Bacillus cereus shows two distinct types of food poisoning, recognized as the diarrhoeal syndrome caused by enterotoxin and the emetic type caused by heat-stable emetic toxin. Since the latter accounts for the majority of B. cereus foodborne illness in our country, it is necessary to examine the emetic toxin producing activities as well as biochemical confirmations and serotyping tests of isolated organisms. Standard methods for detection of B. cereus emetic toxin are oral challenge in mammals or microscopic assessment of vacuole formation in HEp-2 cells.
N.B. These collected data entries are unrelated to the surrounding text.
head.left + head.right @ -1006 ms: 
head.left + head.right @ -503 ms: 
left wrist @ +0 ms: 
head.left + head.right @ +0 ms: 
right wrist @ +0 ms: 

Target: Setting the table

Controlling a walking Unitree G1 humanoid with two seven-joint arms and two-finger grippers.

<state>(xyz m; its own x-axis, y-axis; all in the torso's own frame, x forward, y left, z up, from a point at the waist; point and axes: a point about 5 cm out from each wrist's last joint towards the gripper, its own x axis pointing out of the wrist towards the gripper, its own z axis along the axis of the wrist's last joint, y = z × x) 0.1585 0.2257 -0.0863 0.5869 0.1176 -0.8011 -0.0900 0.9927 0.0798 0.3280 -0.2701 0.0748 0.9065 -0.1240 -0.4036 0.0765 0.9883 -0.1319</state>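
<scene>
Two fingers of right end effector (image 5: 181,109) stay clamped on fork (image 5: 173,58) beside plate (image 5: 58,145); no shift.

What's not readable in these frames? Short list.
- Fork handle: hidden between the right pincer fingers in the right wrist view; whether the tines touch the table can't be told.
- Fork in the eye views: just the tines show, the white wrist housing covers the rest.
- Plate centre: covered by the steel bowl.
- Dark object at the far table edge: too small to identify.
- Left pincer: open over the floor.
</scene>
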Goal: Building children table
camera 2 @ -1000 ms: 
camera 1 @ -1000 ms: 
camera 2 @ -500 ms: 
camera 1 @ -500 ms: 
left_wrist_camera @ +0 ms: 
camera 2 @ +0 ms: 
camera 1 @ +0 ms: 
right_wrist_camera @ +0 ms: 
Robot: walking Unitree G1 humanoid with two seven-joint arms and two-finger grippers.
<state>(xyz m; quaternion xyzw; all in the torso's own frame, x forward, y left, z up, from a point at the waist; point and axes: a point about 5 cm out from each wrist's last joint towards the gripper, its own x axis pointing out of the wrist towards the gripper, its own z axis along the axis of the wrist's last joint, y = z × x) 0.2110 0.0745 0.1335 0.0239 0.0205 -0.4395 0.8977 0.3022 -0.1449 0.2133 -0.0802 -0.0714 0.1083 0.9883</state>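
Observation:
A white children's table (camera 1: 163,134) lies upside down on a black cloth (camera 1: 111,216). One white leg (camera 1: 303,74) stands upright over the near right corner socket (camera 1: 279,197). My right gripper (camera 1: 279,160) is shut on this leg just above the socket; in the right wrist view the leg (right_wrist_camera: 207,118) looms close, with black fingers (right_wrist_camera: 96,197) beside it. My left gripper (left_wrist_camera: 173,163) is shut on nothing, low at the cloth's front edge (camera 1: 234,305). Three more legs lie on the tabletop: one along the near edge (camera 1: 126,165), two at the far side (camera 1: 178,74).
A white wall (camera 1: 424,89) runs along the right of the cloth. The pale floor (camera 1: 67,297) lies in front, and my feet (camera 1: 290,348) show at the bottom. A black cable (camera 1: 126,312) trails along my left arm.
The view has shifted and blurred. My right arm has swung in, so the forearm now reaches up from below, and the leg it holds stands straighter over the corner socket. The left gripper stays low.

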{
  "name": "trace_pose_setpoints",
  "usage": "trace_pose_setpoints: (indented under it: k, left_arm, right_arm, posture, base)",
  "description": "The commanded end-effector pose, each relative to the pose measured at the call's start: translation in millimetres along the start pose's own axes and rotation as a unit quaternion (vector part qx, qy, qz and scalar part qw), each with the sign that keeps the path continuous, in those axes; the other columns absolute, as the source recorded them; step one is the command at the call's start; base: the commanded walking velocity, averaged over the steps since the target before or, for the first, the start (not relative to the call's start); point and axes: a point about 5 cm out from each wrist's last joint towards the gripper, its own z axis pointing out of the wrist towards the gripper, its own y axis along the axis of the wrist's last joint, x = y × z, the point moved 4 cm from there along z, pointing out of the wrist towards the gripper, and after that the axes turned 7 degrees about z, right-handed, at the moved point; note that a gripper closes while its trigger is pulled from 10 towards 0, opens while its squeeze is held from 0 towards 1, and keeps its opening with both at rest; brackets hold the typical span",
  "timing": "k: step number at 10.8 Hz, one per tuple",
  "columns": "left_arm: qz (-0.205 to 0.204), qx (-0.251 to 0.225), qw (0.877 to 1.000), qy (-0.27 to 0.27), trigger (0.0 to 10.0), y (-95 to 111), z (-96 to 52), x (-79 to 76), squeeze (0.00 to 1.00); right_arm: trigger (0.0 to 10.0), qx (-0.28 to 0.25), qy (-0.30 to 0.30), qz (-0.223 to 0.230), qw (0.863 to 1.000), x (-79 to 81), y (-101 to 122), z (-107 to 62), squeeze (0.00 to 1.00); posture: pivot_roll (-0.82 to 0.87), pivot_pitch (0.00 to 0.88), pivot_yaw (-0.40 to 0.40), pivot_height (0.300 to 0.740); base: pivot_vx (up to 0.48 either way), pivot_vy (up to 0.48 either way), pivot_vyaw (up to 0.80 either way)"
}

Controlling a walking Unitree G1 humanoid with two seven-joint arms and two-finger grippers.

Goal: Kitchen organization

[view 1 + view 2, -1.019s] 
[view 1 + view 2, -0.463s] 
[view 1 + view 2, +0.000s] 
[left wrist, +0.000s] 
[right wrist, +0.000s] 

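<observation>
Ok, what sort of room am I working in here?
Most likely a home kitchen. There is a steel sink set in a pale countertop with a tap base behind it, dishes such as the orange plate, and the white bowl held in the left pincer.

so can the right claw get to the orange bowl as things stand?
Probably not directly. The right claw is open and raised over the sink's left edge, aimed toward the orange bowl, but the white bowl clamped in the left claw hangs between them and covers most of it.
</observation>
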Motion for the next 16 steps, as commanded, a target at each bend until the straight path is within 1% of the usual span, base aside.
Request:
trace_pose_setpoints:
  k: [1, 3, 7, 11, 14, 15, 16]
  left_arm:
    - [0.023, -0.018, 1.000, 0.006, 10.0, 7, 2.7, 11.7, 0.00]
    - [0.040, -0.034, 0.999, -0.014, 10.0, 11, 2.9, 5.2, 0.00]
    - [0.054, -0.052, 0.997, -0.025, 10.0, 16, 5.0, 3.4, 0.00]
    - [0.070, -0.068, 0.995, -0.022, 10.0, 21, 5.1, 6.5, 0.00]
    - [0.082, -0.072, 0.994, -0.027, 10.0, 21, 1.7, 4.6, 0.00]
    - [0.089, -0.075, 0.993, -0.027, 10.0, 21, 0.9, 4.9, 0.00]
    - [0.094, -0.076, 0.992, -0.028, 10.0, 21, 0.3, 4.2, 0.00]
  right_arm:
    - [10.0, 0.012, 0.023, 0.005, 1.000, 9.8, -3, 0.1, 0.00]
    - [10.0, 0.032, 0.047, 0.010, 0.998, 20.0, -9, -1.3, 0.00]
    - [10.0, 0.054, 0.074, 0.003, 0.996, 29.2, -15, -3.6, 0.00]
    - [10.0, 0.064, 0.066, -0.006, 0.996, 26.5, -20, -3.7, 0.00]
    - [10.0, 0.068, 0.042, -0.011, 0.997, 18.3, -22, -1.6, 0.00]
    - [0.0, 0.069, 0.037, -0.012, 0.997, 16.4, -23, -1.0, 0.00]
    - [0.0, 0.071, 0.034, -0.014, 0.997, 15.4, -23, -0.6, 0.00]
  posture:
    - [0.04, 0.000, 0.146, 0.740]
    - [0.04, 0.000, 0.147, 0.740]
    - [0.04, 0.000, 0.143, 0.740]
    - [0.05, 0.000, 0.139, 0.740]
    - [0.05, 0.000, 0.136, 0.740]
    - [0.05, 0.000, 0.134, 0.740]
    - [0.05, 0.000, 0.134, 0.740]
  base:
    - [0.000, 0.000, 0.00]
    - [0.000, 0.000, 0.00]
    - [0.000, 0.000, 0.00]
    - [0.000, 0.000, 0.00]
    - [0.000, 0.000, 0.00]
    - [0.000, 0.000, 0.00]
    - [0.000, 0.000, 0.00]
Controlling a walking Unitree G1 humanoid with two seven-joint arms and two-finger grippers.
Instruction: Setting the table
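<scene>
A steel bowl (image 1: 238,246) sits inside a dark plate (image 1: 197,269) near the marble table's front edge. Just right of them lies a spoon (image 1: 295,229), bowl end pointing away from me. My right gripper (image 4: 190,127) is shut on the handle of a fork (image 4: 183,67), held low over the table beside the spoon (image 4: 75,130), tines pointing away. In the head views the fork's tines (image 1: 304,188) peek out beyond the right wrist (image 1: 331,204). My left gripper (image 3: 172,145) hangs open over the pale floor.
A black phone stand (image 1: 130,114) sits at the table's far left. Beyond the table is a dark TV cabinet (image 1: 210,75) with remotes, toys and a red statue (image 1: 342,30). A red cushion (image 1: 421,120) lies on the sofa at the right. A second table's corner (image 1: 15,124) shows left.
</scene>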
Because of their requiring specific facilities or skilled techniques both methods create difficulties in some laboratories. In place of them, evaluation of tetrazolium salt MTT assay has previously been described. We studied colorimetric cell metabolic assay in HEp-2 cells by tetrazolium salt WST-8 which produces a water-soluble formazan. This method resulted in equal or higher sensitivity than vacuolation assay. We suggest the application of WST-8 assay as a method for detection of B. cereus emetic toxin.